● **How to complete this task**: Which lines in the data below contain the word "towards"? Return each of them.

● **Provided records**:
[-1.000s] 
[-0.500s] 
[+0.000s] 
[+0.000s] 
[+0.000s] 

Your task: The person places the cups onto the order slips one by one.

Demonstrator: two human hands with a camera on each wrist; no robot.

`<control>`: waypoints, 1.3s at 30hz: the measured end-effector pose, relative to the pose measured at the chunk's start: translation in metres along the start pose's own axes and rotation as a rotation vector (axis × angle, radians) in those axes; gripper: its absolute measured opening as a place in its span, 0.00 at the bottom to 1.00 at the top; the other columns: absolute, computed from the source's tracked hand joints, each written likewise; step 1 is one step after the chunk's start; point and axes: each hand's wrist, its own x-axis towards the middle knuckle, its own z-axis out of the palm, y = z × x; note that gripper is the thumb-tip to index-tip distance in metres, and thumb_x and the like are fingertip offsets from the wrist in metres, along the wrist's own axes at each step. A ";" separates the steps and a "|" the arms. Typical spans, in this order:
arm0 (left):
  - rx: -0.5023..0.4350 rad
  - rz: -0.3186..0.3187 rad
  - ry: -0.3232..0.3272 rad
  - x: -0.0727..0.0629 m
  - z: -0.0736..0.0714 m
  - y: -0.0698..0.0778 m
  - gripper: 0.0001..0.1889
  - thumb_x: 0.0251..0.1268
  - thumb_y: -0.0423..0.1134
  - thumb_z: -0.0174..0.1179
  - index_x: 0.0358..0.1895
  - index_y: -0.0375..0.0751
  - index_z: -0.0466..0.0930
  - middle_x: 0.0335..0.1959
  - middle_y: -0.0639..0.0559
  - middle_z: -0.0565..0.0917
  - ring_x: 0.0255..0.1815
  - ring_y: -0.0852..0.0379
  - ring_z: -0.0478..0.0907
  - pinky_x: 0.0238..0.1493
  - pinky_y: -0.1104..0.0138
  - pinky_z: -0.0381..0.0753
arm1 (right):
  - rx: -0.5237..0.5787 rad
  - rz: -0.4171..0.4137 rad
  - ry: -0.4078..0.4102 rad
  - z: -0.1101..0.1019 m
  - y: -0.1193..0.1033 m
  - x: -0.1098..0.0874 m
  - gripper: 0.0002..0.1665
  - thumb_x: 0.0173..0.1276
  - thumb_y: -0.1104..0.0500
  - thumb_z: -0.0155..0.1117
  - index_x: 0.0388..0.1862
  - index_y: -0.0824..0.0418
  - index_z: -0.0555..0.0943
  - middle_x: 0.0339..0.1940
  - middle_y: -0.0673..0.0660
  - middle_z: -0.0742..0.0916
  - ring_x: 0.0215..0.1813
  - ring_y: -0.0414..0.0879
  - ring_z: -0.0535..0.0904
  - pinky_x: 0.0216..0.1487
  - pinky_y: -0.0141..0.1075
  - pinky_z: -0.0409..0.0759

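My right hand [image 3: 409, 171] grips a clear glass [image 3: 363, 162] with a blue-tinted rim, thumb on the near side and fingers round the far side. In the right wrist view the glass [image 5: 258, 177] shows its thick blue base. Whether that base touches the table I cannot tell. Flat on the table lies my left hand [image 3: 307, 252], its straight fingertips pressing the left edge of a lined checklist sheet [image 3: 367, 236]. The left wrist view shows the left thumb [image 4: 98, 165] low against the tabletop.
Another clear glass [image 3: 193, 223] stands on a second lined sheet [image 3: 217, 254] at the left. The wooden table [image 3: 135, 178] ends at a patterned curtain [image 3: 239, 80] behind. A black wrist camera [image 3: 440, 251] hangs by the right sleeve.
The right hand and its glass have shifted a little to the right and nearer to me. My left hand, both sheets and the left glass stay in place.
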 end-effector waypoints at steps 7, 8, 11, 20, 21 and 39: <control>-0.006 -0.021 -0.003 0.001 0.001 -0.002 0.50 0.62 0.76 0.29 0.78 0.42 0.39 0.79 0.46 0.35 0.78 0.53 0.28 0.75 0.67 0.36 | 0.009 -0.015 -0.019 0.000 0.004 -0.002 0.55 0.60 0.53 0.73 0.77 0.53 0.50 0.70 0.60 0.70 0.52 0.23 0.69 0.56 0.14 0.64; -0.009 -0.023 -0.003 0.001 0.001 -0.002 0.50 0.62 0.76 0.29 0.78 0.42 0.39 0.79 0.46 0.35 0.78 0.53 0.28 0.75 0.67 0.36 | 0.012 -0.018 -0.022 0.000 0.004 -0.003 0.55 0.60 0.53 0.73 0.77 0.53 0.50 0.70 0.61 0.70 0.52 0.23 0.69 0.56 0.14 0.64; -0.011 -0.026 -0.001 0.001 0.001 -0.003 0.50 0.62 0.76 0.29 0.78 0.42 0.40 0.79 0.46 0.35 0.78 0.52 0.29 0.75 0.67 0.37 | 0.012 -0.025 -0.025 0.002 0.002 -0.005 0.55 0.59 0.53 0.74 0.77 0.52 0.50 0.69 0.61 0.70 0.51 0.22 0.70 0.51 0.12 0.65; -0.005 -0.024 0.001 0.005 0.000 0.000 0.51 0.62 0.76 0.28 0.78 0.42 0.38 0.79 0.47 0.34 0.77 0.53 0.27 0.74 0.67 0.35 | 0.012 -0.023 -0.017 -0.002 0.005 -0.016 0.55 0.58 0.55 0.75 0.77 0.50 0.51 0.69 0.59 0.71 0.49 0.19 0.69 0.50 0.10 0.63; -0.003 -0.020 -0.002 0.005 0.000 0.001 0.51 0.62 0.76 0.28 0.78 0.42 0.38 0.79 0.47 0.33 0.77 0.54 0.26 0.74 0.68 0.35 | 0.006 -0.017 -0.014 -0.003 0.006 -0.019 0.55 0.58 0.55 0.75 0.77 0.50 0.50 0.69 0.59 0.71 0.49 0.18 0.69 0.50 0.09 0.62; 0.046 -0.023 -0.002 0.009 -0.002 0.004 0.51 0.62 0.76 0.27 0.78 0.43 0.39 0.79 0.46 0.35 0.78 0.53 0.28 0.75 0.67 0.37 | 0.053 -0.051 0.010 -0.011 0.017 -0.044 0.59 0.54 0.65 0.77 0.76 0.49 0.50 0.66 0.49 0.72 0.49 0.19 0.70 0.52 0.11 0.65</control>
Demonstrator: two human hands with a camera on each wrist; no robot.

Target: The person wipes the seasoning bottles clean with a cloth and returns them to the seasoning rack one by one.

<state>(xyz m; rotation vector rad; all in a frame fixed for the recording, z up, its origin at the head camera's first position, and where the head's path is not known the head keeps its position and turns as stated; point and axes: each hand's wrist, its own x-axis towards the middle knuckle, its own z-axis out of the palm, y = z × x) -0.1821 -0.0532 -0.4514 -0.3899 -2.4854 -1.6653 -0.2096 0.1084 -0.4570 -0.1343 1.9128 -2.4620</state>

● **Answer section**:
`<control>`: waypoints, 1.3s at 30hz: the measured end-effector pose, relative to the pose measured at the chunk's start: translation in metres along the start pose's own axes and rotation as a rotation vector (axis × angle, radians) in those axes; gripper: its absolute measured opening as a place in its span, 0.00 at the bottom to 1.00 at the top; the other columns: absolute, computed from the source's tracked hand joints, each written likewise; step 1 is one step after the chunk's start; point and axes: each hand's wrist, its own x-axis towards the middle knuckle, its own z-axis out of the palm, y = z × x; note that gripper is the thumb-tip to index-tip distance in metres, and thumb_x and the like are fingertip offsets from the wrist in metres, along the wrist's own axes at each step. A ";" separates the steps and a "|" the arms. Typical spans, in this order:
<state>(xyz m; rotation vector rad; all in a frame fixed for the recording, z up, its origin at the head camera's first position, and where the head's path is not known the head keeps its position and turns as stated; point and axes: each hand's wrist, its own x-axis towards the middle knuckle, its own z-axis out of the palm, y = z × x) -0.1821 -0.0532 -0.4514 -0.3899 -2.4854 -1.6653 -0.2096 0.1084 -0.4570 -0.1343 1.9128 -2.4620</state>

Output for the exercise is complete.